Eric Clapton’s Big Confession About His Own Band, ‘It Was Like A Massive Car Crash’

Within the music industry’s fleeting environment, many bands shine brightly but burn out quickly, their existence marked by a blend of creativity and tumultuous challenges. The story of such bands often reads like a cautionary tale of fame, talent, and the pressures that accompany sudden success.

One such example is Derek and the Dominos, which found itself grappling with internal and external forces that made its downfall almost inevitable, as implied by Eric Clapton in a 1991 interview with Rolling Stone.

Clapton On ‘Layla’ And Emotional Turmoil

In the earlier part of the conversation, the guitarist talked about the song ‘Layla,’ which he originally recorded with Derek and the Dominos. He said that he couldn’t listen to a three-CD set released by Polygram to commemorate the twentieth anniversary of the song due to the painful feelings it might provoke. Then, the interviewer said that the band was characterized by some unfortunate circumstances, to which Clapton replied:

“The way it started was so anonymous, being Derek and the Dominos and doing a tour with no one knowing who we were.
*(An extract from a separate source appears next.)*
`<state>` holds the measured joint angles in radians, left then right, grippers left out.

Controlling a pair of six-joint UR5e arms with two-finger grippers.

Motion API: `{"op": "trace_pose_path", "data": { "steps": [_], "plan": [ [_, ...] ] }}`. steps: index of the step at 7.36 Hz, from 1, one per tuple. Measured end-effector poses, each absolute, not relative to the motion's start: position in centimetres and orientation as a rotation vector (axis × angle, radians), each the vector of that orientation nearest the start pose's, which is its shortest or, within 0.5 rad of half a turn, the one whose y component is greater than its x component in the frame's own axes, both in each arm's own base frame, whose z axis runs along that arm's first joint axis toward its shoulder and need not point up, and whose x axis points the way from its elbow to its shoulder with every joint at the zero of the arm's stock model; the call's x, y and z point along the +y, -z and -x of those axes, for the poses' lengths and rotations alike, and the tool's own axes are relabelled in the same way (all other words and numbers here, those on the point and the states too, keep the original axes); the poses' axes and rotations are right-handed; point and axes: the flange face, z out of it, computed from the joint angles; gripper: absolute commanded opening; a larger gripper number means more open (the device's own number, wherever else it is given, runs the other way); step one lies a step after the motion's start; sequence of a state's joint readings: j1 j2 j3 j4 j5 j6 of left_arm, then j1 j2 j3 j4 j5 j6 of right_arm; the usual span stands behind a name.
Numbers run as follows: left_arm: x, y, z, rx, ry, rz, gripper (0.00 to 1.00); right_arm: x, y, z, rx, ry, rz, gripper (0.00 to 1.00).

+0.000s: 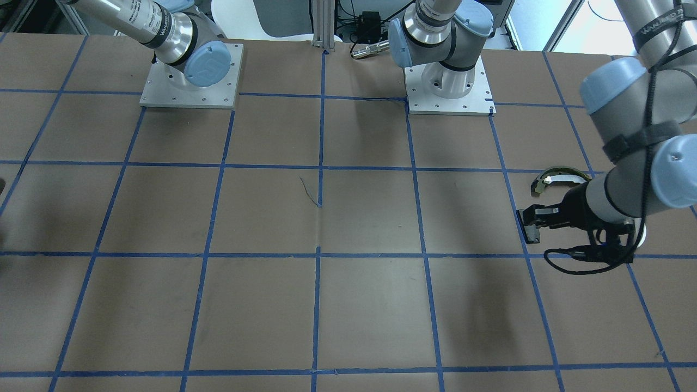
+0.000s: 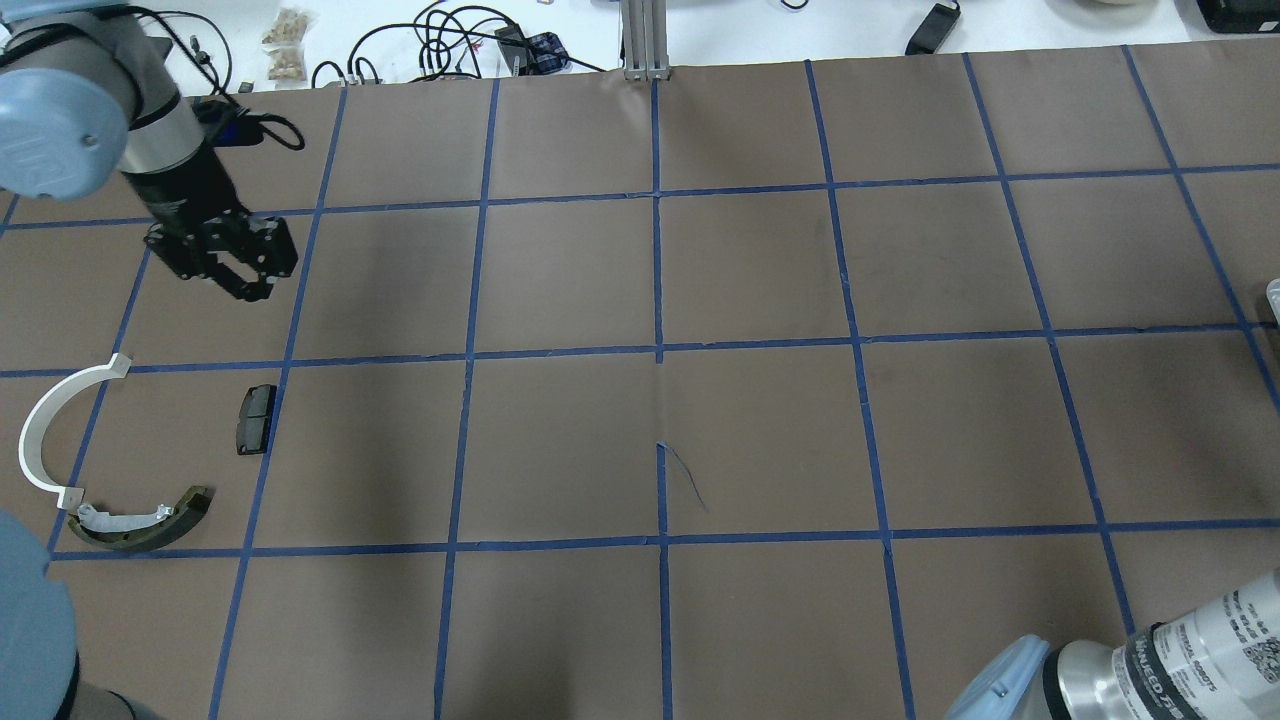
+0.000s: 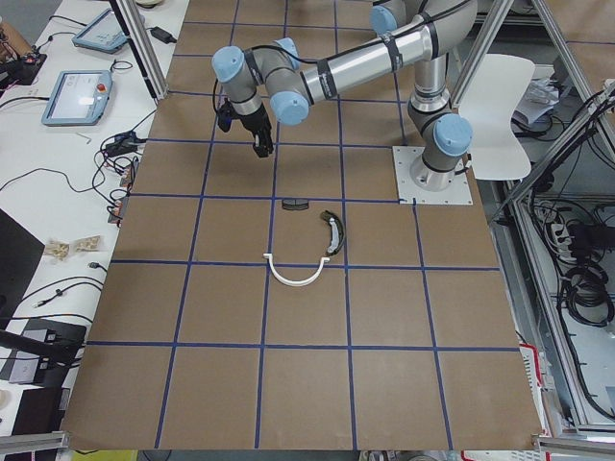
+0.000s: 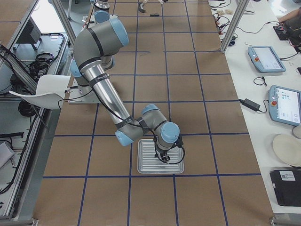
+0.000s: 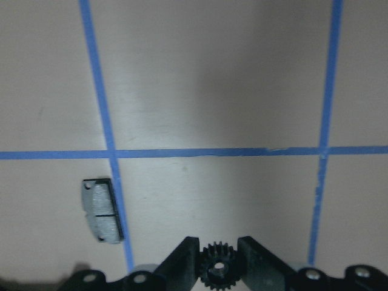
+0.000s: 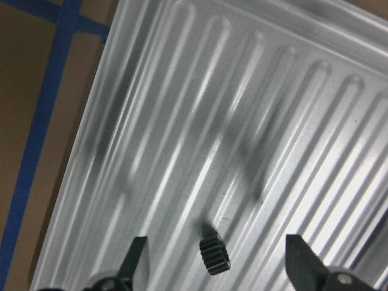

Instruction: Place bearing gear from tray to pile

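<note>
My left gripper (image 5: 219,250) is shut on a small black toothed gear (image 5: 219,271), held above the brown table. In the overhead view the left gripper (image 2: 252,280) hangs just beyond the pile: a dark rectangular pad (image 2: 255,418), a white half-ring (image 2: 45,425) and an olive-and-white curved shoe (image 2: 140,520). The pad (image 5: 102,209) lies to the lower left in the left wrist view. My right gripper (image 6: 218,257) stands open low over the ribbed metal tray (image 6: 242,121). A second small black gear (image 6: 214,257) lies on the tray between its fingers. The tray (image 4: 146,167) sits at the table's right end.
Two arm mounting plates (image 1: 190,76) (image 1: 449,87) sit at the table's robot side. Blue tape lines grid the brown surface. Side benches carry tablets (image 4: 265,59), cables and a plate (image 4: 287,150). A white chair (image 3: 500,106) stands behind the bases.
</note>
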<state>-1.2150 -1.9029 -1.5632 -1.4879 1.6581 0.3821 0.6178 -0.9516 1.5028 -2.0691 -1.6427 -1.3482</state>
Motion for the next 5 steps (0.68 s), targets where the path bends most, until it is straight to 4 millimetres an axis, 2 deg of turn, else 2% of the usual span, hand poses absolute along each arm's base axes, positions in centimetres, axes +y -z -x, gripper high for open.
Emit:
{"op": "trace_pose_path", "data": {
  "steps": [1, 2, 3, 5],
  "plan": [
    [-58.2, -30.0, -13.2, 3.13, -0.408, -0.055, 0.0, -49.4, -19.3, 47.8, 3.049, -0.143, 0.621, 0.69],
    [-57.6, -27.8, -16.6, 3.128, -0.367, -0.056, 0.0, -49.3, -18.8, 47.8, 3.043, -0.151, 0.627, 0.61],
    [-56.9, -25.6, -18.5, 3.12, -0.316, -0.067, 0.0, -49.2, -18.5, 47.9, 3.043, -0.173, 0.631, 0.55],
    [-55.0, -21.5, -19.8, 3.104, -0.245, -0.081, 0.0, -48.9, -18.4, 48.2, 3.053, -0.233, 0.635, 0.49]
  ]
}}
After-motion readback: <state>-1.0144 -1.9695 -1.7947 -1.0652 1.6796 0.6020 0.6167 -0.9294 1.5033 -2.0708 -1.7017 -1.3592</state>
And then it was finally discovered, and we peaked so quickly and made so much money.”

The Impact Of Rapid Fame On Band Members

Reflecting on the consequences of this sudden success, the rocker continued:

“And these guys, who were basically from the south – like [keyboardist] Bobby Whitlock and [drummer] Jim Gordon – were suddenly thrust into all this money and drugs and women, and it just cart-wheeled, took off and blew up.”
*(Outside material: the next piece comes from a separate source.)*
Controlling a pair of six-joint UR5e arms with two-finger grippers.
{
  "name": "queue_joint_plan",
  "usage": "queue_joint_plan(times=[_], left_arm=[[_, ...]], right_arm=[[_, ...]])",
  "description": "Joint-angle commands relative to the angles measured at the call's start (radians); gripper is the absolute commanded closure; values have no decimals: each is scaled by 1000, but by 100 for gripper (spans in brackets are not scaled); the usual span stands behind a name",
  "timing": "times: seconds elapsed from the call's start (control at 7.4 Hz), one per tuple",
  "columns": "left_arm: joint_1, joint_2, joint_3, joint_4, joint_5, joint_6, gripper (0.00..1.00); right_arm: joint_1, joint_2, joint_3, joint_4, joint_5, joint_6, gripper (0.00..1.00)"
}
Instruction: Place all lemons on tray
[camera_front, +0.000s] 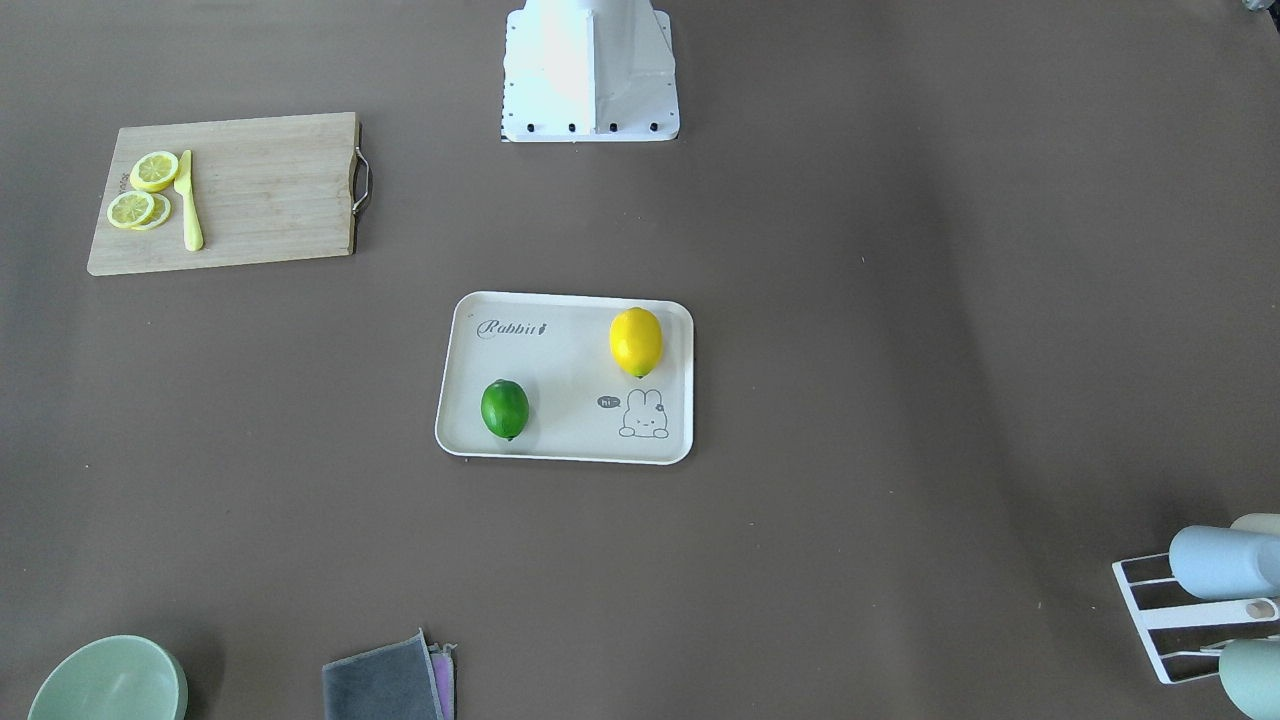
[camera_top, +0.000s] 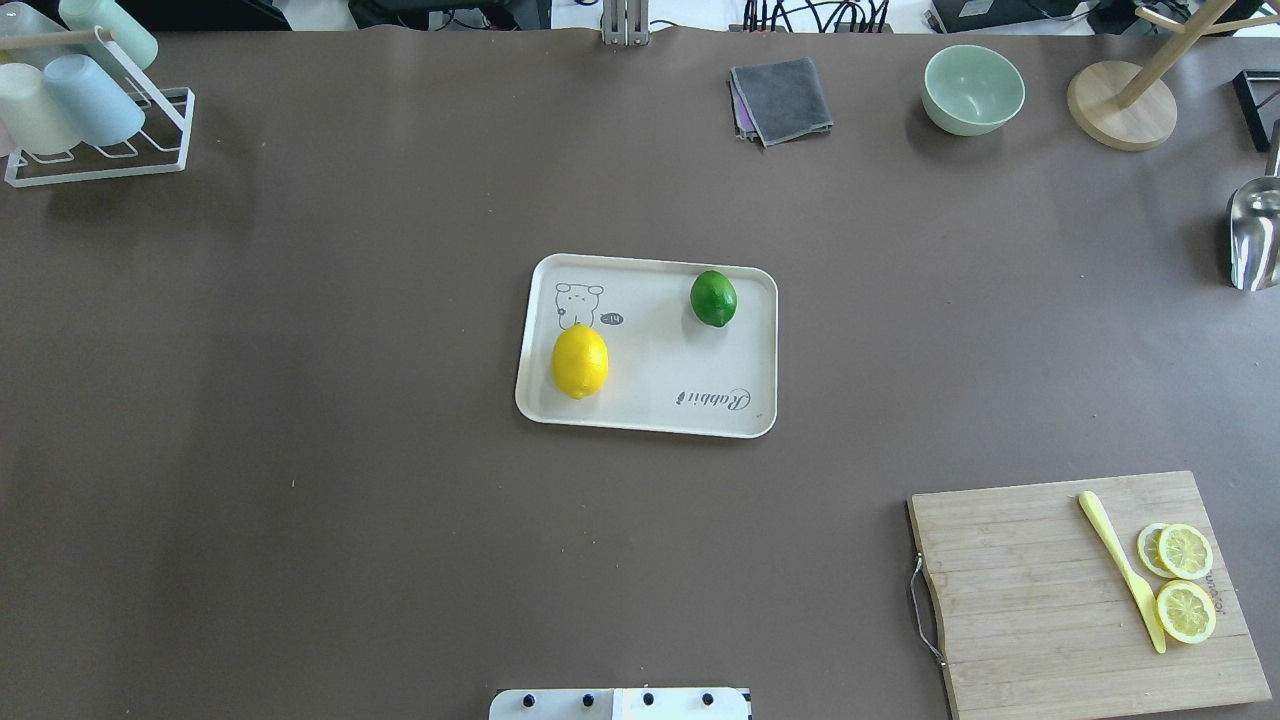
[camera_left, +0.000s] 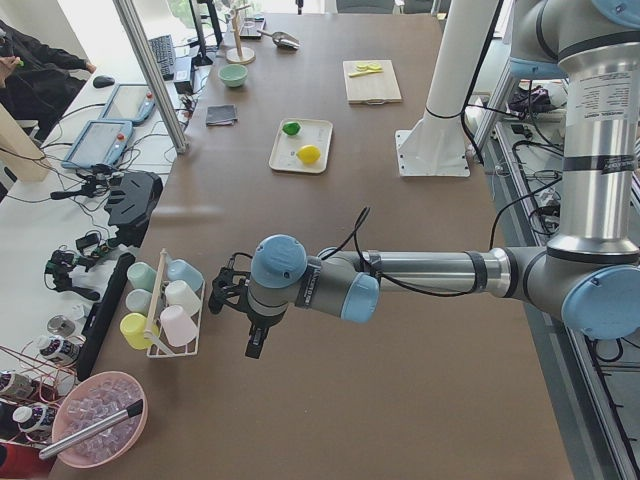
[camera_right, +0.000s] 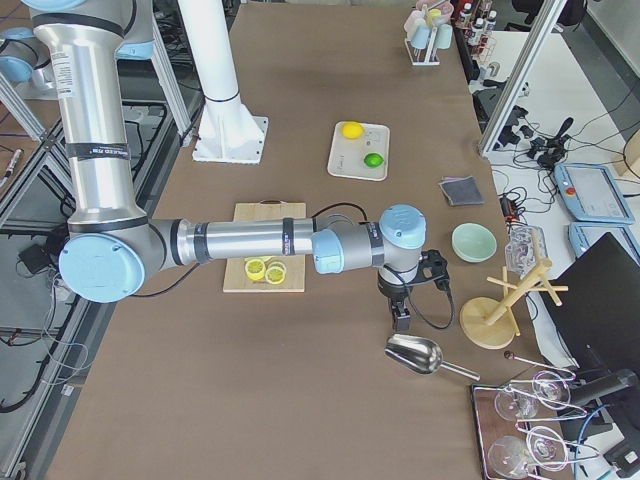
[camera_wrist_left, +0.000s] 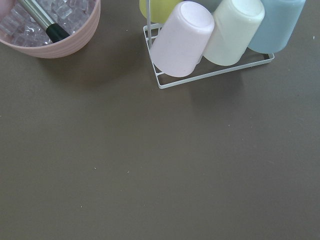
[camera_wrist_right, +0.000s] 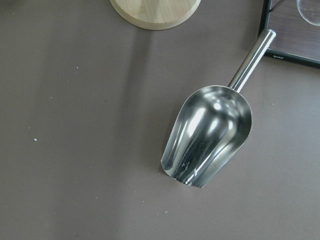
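While yellow lemon (camera_front: 636, 341) and green lemon (camera_front: 504, 408) are sitting on the tray (camera_front: 560, 350) in front and overhead views, side views are showing left gripper (camera_left: 254, 345) and right gripper (camera_right: 400, 318) hanging well apart from it at opposite table (camera_front: 900, 300) ends, grip state untellable, wrist views showing no fruit.

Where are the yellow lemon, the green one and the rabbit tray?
yellow lemon (camera_top: 580, 362), overhead view, middle of its peel
green lemon (camera_top: 713, 298), overhead view, middle of its upper side
tray (camera_top: 655, 365), overhead view, bare floor between the two fruits
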Motion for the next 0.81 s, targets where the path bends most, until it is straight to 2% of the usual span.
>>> queue_joint_plan(times=[0.0,0.68], left_arm=[[0,5,2,-2,32,1,2],[0,6,3,-2,41,1,2]], right_arm=[[0,0,1,2,-2,-1,0],[0,-1,4,2,-2,-1,0]])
He then implied how the band’s downfall was inevitable, given the circumstances, noting:

“It was like a massive car crash, and scary, scary, scary. We couldn’t even talk to one another; we were so wound up and drugged out and paranoid. It was doomed, really. I don’t think it could have been salvaged by anybody.”

Recalling The Band’s Challenges And Drug Use

In some of his earlier interviews, Clapton opened up about the environment in the band several times. Speaking to Uncut in October 2006, he explained that following the making of ‘Layla,’ Derek and the Dominos disbanded. The guitarist also mentioned that their tour was challenging due to the excessive drug use and continued:

“It frightens me to think about it. It was cocaine and heroin, and it wore the band down, and a hostility was released that hadn’t been there before. When drugs or medication enter the picture, something happens to relationships. They just dissolve. Whatever held us together got thrown out, and the atmosphere was so bad you could cut it with a knife. My instinct in those scenes is just to get out. I went back home and stayed there and locked all the doors.”

The band split up in 1971 before they could complete their second album. In an interview with music critic Robert Palmer, Clapton explained that the making of their second album was disrupted by paranoia and tension. Following the breakup, the guitarist stopped touring and recording to deal with a severe heroin addiction.